How do novel scientific concepts arise? In Creating Scientific Concepts, Nancy Nersessian seeks to answer this central but virtually unasked question in the problem of conceptual change.
She argues that the popular image of novel concepts and profound insight bursting forth in a blinding flash of inspiration is mistaken. Instead, novel concepts are shown to arise out of the
interplay of three factors: an attempt to solve specific problems; the use of conceptual, analytical, and material resources provided by the cognitive-social-cultural context of the problem;
and dynamic processes of reasoning that extend ordinary cognition.
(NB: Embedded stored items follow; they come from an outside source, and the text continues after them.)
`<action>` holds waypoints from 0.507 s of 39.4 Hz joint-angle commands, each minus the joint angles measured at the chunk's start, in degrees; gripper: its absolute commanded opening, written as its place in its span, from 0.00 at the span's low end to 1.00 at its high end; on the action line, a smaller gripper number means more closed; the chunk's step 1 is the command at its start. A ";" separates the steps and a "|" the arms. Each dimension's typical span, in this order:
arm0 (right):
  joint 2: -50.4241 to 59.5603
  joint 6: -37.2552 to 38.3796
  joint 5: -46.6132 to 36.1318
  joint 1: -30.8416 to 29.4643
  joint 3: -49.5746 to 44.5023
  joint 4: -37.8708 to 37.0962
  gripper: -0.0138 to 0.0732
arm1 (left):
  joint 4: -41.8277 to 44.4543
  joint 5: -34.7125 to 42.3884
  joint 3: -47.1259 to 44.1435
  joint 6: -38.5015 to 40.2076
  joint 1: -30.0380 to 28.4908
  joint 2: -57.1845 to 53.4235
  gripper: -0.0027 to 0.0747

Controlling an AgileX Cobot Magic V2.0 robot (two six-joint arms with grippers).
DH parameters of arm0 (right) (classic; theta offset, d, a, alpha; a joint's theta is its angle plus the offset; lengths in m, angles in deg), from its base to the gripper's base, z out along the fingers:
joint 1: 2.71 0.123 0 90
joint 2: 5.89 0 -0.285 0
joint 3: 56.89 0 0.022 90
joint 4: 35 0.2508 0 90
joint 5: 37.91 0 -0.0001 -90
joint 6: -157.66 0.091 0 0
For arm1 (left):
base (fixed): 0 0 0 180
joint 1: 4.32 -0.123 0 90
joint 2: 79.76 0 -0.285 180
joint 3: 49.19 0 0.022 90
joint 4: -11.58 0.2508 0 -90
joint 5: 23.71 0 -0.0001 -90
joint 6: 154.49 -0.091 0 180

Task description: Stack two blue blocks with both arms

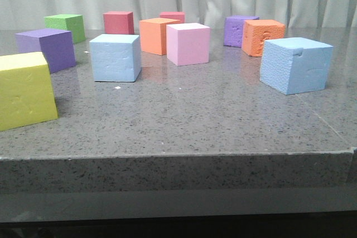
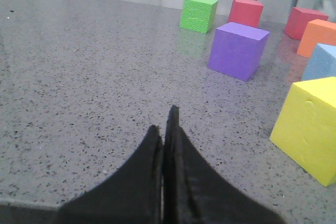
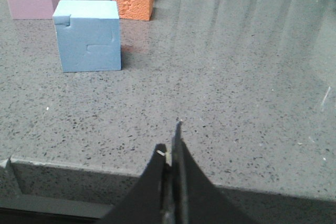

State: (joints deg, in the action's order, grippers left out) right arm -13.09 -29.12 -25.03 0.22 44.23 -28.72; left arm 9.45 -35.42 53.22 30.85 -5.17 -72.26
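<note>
The rough light blue block [image 1: 295,65] with a notch near its top edge sits at the right of the table; it also shows in the right wrist view [image 3: 88,35]. The smoother, paler blue block [image 1: 116,57] sits left of centre; only its edge shows in the left wrist view [image 2: 321,62]. Neither gripper shows in the front view. My left gripper [image 2: 164,121] is shut and empty, low over bare table, well short of the cubes. My right gripper [image 3: 172,140] is shut and empty near the table's front edge, apart from the rough blue block.
A yellow cube [image 1: 23,90] stands front left, a purple cube [image 1: 47,48] behind it. Green [image 1: 66,26], red [image 1: 118,22], orange [image 1: 158,35], pink [image 1: 188,43], a second purple [image 1: 239,30] and a second orange cube [image 1: 262,37] stand further back. The table's front edge [image 1: 178,154] is near.
</note>
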 commanded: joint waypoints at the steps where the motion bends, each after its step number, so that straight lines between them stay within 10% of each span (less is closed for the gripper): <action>1: 1.06 -0.27 -4.25 -0.46 0.42 -0.17 0.08 | -0.11 4.59 -0.05 0.54 -0.05 -0.99 0.01; 20: 1.06 -0.27 -10.86 -0.46 0.42 -0.08 0.08 | -0.11 16.91 -0.05 0.44 -0.05 -0.99 0.01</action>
State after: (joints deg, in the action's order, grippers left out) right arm -13.09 -29.12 -28.48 0.22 44.23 -28.72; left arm 9.45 -25.98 53.22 30.85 -5.17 -72.26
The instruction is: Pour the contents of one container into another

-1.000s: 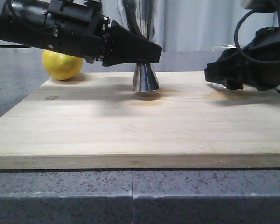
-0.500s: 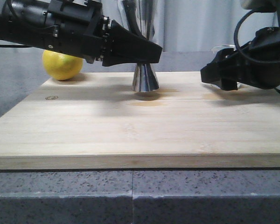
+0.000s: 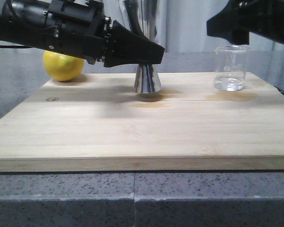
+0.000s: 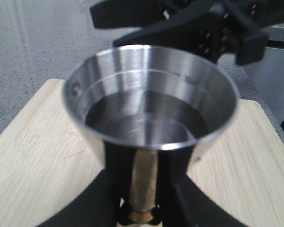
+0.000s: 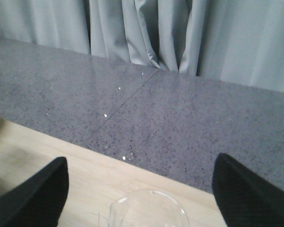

Focusing on the third factor, Nersessian draws on cognitive science research and historical accounts of scientific practices to show how scientific and ordinary cognition lie on a continuum,
and how problem-solving practices in one illuminate practices in the other. Her investigations of scientific practices show conceptual change as deriving from the use of analogies, imagistic
representations, and thought experiments, integrated with experimental investigations and mathematical analyses. She presents a view of constructed models as hybrid objects, serving as
intermediaries between targets and analogical sources in bootstrapping processes. Extending these results, she argues that these complex cognitive operations and structures are not mere aids to
discovery, but that together they constitute a powerful form of reasoning--model-based reasoning--that generates novelty. This new approach to mental modeling and analogy, together with
Nersessian's cognitive-historical approach, make Creating Scientific Concepts equally valuable to cognitive science and philosophy of science.